#### WORK INSTRUCTIONS:
Go through the listing below and say how many lines include "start". Give the number by itself.

── DATA TO PROCESS ──

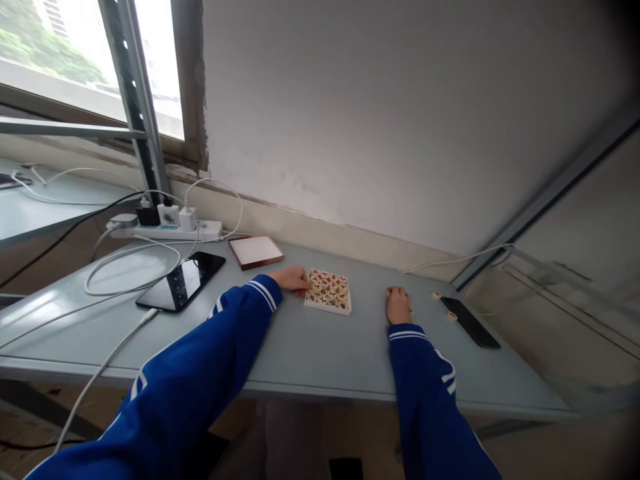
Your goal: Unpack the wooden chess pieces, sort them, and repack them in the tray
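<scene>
Touching a xiangqi tray [345,308], left hand [293,279] lies flat; right hand [399,305] curls near phone [470,322].

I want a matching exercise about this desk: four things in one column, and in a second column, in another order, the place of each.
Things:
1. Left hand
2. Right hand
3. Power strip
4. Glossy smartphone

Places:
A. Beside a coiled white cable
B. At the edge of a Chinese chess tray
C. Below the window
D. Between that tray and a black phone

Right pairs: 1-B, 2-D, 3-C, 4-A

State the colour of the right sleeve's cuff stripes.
White, on the blue right sleeve; head view.
</scene>
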Motion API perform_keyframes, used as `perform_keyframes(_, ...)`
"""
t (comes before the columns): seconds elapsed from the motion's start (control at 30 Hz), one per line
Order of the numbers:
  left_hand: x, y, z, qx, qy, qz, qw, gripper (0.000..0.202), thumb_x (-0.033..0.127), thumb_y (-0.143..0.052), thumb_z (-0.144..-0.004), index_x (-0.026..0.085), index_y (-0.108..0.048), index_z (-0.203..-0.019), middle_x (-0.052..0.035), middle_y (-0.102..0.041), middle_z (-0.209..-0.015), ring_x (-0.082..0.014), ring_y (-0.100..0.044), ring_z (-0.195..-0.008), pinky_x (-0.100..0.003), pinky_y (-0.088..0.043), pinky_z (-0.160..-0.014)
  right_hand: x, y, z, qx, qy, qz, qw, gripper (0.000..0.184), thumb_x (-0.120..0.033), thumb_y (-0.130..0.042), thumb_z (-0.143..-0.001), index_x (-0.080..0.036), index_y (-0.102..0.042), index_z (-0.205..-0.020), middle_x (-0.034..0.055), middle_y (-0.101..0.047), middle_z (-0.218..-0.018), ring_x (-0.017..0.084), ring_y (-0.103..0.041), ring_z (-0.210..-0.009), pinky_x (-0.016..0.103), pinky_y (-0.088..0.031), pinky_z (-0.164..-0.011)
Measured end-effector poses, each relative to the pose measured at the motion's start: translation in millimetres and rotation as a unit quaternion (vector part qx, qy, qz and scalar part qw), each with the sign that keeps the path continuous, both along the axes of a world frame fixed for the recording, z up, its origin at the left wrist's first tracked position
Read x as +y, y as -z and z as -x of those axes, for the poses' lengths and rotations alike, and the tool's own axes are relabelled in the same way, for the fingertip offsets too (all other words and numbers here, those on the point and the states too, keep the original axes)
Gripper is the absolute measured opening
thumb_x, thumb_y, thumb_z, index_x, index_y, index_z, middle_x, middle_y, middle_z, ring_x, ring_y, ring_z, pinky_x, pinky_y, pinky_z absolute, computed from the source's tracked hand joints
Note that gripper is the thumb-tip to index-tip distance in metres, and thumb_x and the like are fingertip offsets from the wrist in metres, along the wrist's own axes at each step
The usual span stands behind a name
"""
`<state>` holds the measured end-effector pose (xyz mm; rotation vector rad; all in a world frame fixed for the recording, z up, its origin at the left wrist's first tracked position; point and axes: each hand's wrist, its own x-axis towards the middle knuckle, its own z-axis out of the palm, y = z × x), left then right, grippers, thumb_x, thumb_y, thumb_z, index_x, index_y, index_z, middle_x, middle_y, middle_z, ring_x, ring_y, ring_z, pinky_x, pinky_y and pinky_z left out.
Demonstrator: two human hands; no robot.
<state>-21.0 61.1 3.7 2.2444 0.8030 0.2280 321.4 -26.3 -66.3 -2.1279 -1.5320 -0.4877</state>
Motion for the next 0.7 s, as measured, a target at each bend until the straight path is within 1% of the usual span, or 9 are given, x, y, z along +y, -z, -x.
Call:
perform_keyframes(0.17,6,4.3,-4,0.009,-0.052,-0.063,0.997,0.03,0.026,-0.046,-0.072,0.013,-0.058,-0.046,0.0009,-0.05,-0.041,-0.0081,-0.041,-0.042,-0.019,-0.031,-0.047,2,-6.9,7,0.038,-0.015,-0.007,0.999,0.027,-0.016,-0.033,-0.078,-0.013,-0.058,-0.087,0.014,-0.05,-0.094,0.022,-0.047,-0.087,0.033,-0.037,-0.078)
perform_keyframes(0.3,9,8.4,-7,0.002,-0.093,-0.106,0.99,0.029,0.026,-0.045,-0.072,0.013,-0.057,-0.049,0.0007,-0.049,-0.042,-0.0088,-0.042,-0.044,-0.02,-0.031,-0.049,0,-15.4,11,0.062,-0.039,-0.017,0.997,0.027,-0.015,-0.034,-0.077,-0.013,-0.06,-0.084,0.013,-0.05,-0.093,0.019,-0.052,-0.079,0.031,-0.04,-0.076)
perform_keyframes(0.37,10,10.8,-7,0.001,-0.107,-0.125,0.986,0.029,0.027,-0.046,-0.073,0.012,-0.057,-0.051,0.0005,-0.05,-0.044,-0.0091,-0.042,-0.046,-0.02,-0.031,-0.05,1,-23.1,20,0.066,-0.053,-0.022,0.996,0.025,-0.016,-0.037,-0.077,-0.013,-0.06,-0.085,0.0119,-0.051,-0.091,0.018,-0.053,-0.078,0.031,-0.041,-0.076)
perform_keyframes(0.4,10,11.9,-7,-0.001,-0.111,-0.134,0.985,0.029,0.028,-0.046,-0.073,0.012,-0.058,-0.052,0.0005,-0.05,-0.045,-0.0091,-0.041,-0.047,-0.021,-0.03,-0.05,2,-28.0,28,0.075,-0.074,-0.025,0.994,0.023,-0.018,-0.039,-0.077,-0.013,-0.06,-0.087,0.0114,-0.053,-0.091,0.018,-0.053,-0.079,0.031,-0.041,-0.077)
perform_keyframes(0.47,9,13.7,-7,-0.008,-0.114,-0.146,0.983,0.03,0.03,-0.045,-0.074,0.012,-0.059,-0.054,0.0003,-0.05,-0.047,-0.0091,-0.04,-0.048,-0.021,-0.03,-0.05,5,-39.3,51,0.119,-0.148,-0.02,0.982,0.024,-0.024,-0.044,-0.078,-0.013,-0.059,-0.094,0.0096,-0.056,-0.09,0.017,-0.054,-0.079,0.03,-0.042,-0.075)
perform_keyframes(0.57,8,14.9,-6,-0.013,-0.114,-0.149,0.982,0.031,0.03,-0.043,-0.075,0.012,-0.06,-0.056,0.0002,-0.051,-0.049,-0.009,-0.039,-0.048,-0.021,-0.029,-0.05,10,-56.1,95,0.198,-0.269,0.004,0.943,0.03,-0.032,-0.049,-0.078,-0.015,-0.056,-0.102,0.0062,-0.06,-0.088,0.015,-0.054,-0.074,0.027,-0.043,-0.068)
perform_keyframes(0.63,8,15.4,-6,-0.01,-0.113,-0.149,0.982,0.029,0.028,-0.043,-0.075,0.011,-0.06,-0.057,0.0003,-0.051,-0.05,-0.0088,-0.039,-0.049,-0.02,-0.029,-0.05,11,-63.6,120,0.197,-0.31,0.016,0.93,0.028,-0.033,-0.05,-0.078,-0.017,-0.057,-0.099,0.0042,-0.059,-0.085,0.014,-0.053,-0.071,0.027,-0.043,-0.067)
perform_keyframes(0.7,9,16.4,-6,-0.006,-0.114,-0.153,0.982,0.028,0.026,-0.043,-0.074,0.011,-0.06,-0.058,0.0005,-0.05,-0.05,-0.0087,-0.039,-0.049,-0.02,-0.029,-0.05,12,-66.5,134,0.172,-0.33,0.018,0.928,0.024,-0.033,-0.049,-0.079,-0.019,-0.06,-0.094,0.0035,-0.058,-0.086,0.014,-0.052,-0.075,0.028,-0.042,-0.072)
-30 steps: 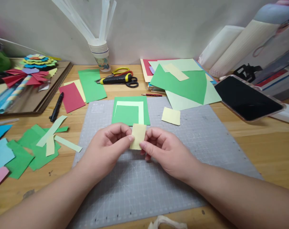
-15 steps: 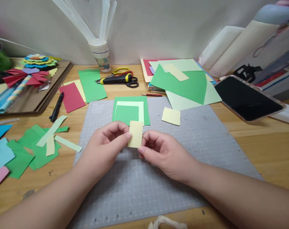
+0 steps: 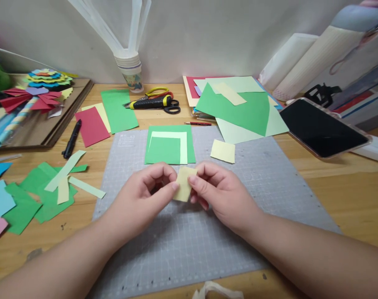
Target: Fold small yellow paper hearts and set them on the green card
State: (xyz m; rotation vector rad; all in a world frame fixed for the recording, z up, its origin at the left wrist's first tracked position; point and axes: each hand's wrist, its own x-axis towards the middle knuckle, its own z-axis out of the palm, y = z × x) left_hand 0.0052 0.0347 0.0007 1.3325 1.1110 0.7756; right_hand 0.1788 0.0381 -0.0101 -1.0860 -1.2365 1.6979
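Note:
My left hand (image 3: 142, 197) and my right hand (image 3: 222, 191) both pinch a small pale yellow paper piece (image 3: 183, 192) between thumb and fingers, just above the grey cutting mat (image 3: 192, 241). The piece is tilted and partly covered by my right thumb. Behind it on the mat lies a green sheet (image 3: 170, 145) with a pale L-shaped strip on it. A pale yellow square (image 3: 223, 151) lies on the mat to the right of that sheet.
Scissors and a utility knife (image 3: 154, 101) lie at the back by a stack of paper cups (image 3: 130, 72). Coloured sheets (image 3: 239, 108) are piled back right beside a phone (image 3: 322, 128). Green and blue scraps (image 3: 39, 195), a black pen (image 3: 71, 139) and paper flowers (image 3: 36, 89) sit left.
Both hands have closed in on the yellow piece. My right thumb now covers its right side and the piece tilts and sits a little lower than half a second ago.

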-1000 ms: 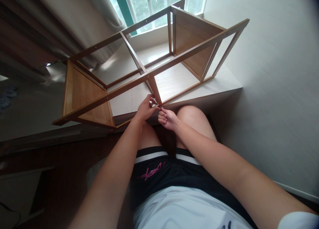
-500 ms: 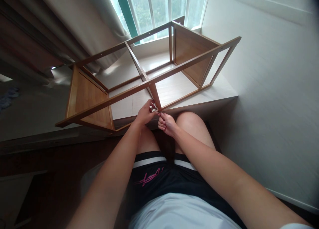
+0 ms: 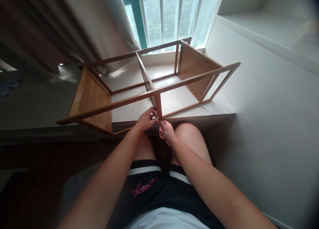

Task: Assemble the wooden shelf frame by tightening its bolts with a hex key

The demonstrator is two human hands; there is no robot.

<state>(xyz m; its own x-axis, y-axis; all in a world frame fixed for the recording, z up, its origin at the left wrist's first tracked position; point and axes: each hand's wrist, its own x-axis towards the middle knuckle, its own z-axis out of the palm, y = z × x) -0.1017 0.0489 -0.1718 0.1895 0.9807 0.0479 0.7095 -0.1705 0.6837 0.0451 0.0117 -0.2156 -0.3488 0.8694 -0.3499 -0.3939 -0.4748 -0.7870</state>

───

#### RESULT OF THE TASK:
2